The Fifth Circuit also pointed to the structure of section 1402(a)(13) itself. Congress did not write a participation-based test. Instead, it created an exclusion with a narrow exception for guaranteed payments. It could have included other qualifiers or exclusions, but it didn’t.
The Court also wasn’t moved by a reference to the IRS’s 1997 proposed regulations, which sought to categorize limited partners based on their authority and participation. Those regulations were never finalized, and Congress didn’t adopt anything similar. If anything, the court suggested that the long delay meant that Congress had not embraced the IRS’s position.
What Remains Open on Remand
When a matter comes back down to a lower court, the parties cannot relitigate the same issues that were decided by the appellate court. They also can’t bring up new arguments that they abandoned.
But they can raise issues that might have been left open by an appellate court, or not addressed by the court even though they might have been raised in the lower court (or issues that couldn’t have reasonably been raised earlier).
So what does that mean?
For now, guaranteed payments remain subject to self-employment tax. On remand, the IRS could try to argue that distributions were really guaranteed payments for services, particularly if they were fixed or tied to services rather than profits.
The IRS could also try to revisit state-law partner status, though the Fifth Circuit’s analysis doesn’t leave a lot of room for that argument.
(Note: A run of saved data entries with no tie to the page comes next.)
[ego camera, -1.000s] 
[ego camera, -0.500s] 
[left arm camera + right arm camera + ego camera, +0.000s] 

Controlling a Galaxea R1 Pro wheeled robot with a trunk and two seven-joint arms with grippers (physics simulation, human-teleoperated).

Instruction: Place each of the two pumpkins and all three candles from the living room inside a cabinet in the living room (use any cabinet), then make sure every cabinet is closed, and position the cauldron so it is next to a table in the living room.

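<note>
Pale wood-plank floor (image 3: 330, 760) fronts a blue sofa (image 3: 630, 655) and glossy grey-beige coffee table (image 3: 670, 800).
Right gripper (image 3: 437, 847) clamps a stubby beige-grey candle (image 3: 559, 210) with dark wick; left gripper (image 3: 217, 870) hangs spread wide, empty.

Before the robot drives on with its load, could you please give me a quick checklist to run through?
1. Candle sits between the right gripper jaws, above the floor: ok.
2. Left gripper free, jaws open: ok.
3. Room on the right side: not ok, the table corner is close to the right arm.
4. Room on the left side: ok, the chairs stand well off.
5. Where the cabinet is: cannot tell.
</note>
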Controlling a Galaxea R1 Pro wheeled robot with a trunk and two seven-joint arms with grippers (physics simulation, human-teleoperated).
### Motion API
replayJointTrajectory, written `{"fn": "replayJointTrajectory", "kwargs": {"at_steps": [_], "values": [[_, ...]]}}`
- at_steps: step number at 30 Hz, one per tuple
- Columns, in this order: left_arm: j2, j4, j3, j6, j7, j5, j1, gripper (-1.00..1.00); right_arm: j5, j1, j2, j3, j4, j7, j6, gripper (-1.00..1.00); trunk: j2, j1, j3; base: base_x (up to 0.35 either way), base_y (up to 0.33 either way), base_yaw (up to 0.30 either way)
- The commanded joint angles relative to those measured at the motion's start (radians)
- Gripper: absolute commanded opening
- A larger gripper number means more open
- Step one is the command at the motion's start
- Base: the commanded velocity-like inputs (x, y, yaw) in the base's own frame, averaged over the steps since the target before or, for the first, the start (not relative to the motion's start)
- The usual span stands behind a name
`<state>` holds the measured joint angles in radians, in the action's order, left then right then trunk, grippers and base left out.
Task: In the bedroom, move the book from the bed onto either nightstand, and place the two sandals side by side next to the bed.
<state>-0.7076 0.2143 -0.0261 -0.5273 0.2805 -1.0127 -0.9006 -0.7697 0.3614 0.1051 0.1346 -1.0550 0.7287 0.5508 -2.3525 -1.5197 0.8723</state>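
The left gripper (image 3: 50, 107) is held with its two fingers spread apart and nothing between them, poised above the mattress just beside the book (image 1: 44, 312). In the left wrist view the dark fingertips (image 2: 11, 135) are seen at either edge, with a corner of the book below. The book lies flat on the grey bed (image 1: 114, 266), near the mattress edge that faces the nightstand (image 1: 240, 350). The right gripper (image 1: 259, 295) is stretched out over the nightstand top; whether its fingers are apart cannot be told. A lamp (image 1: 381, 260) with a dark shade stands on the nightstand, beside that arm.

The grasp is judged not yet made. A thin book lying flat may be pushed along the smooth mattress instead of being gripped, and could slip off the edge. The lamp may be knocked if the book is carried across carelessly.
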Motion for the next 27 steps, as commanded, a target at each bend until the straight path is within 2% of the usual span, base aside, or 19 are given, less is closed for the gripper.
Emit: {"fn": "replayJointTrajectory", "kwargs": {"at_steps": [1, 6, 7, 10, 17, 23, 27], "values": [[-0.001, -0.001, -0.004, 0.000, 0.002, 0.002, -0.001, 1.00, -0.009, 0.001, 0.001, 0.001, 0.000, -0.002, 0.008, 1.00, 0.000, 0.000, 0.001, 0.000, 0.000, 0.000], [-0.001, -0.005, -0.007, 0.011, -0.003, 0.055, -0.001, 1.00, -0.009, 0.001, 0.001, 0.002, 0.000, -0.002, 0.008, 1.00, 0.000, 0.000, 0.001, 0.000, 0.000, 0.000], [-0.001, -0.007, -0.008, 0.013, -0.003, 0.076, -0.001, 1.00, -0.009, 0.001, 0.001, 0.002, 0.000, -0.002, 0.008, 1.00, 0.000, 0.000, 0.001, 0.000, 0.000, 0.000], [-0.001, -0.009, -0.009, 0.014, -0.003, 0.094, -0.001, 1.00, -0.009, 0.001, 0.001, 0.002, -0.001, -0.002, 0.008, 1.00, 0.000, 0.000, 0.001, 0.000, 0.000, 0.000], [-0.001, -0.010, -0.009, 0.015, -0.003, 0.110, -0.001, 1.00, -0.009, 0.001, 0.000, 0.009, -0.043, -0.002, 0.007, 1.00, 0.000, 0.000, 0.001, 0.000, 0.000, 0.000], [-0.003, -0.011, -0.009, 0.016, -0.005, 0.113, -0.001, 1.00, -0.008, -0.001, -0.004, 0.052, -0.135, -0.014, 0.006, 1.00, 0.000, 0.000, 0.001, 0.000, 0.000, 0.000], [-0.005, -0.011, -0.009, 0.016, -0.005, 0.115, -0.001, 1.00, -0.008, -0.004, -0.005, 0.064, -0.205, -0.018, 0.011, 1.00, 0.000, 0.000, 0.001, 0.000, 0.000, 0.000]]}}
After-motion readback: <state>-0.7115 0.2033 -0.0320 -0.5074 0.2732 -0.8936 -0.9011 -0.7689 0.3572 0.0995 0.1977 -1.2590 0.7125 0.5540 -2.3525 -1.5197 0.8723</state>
Activity alone isn’t enough–the question is whether the partners actually lacked limited liability.
Since ordinary partnership tax principles still apply, the IRS could try to challenge the specific allocations or characterizations on the partnership return. What it cannot do (at least in the Fifth Circuit) is revive the theory that active participation by itself disqualifies a partner from the limited partner exception.
What’s Next
For now, at least in the Fifth Circuit, the takeaway is simple: a limited partner does not stop being a limited partner just because they work in the business. But as partnerships evolve under state law, don’t expect this to be the last word.
The case is Sirius Solutions v. Commissioner of Internal Revenue, No. 24-60240 (5th Cir. 2026).